In 1910, the Union of South Africa was formed and in 1912 the NGR combined with the other colonies' railway companies (Cape Government Railways and Central South African Railways) to form the South African Railways and Harbours (SAR & H).

== Lines and business history ==
The core line connected Durban to the Witwatersrand and was completed in 1895. There were also lines on the northern and southern coasts.

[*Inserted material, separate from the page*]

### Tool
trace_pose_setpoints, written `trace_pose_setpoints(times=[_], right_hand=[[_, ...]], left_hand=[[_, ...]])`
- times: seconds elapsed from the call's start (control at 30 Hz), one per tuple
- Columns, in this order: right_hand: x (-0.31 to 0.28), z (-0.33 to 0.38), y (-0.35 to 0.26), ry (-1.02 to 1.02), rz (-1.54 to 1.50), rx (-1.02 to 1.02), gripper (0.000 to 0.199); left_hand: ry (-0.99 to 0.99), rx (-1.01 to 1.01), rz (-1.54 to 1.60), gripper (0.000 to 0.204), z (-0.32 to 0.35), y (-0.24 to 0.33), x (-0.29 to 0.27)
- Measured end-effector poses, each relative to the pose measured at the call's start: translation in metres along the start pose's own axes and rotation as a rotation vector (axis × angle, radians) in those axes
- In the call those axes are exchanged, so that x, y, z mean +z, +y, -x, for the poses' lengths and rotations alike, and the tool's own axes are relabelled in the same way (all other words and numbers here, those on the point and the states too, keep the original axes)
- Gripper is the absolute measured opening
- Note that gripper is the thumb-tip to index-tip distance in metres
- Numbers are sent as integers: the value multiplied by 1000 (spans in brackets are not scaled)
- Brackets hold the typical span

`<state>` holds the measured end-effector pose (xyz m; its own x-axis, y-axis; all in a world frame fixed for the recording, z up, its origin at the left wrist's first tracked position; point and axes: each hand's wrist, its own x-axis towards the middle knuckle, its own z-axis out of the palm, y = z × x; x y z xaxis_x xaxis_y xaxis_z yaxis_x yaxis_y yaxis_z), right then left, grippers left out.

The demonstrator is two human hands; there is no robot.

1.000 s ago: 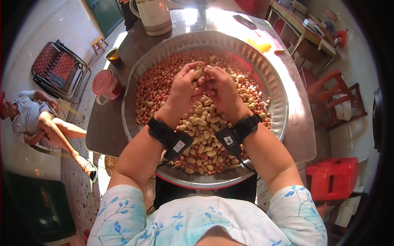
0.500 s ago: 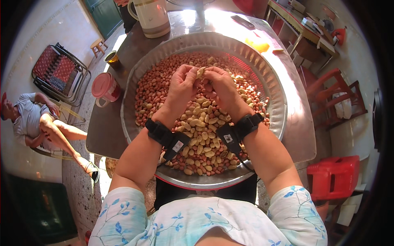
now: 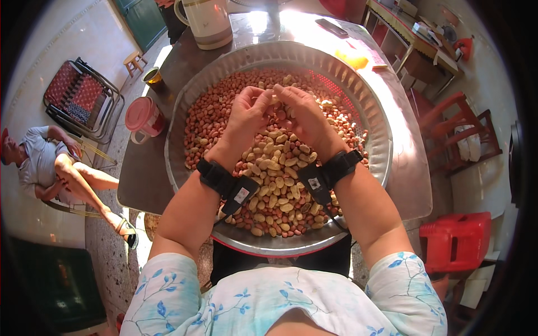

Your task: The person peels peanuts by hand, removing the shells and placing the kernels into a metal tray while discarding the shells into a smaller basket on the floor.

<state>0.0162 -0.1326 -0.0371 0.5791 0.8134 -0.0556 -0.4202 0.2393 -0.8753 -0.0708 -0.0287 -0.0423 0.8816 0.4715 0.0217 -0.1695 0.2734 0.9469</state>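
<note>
My left hand (image 3: 250, 115) and my right hand (image 3: 304, 115) meet above a wide round metal tray (image 3: 376, 120). Pinched between the fingertips of both is a peanut (image 3: 274, 99), mostly hidden by the fingers. Beneath my wrists lies a heap of tan unshelled peanuts (image 3: 280, 168). Reddish shelled peanut kernels (image 3: 216, 106) spread around it, mostly on the far and left sides. Each wrist wears a black strap with a small box, the left strap (image 3: 216, 178) and the right strap (image 3: 342, 168).
The tray stands on a metal-topped table (image 3: 147, 179). Left of it are a pink lidded mug (image 3: 144, 119) and a glass jar (image 3: 153, 78). A large pitcher (image 3: 207, 22) and a phone (image 3: 332, 26) sit behind. A seated person (image 3: 47, 157) is at left, a red plastic stool (image 3: 455, 241) at right.
My fingertips have drawn closer together and cover more of the peanut. My right hand has shifted slightly, its fingers more extended toward the left hand.
</note>
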Motion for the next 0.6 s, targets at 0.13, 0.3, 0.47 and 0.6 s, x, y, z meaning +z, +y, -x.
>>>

The Orange Free State (OVS) line went over the Drakensberg, connecting Ladysmith to Kroonstad by its completion in 1906. Although more than 80% of the railway was in the OVS, it was built under the auspices of the NGR.

Until Natal gained autonomy in 1893, the 10 km long railway from Glencoe to the coal mines of Dundee was the only branch line of the NGR, but when NGR was merged into the broader South African railway network on 1 January 1912, the branch lines occupied 40% of the NGR rail network.

Here is the railway over the years and by the numbers:

| Year | Average | Distance | Financial | Record (£'000) |
|---|---|---|---|---|
|  | mi | km | Income | Expenses |
| 1860 | 2 | 3 | 77.5 | 73.0 |
| 1870 | 6 | 10 | 126.3 | 117.0 |
| 1880 | 95.5 | 154 | 582.7 | 477.1 |
| 1889-1890 | 225 | 362 | 1507.8 | 1393.9 |
| 1899-1900 | 567 | 912 | 886.7 | 1990.5 |
| 1909-10 | 987 | 1588 | 4293.7 | 3530.3 |

== Construction ==
The line from Durban to Pietermaritzburg was already proposed in 1862, but it was not surveyed until 1873. Under Natal Law 4 of 1875, Natal Government Railways (NGR) was authorized to build three lines from the Point Waterfront: one of 78 miles from Durban to Pietermaritzburg, one along the Natal South Coast to near Isipingo, and one along the North Coast to near Verulam. The Natal colonial government paid for the lines with a £1.2 million loan obtained in London.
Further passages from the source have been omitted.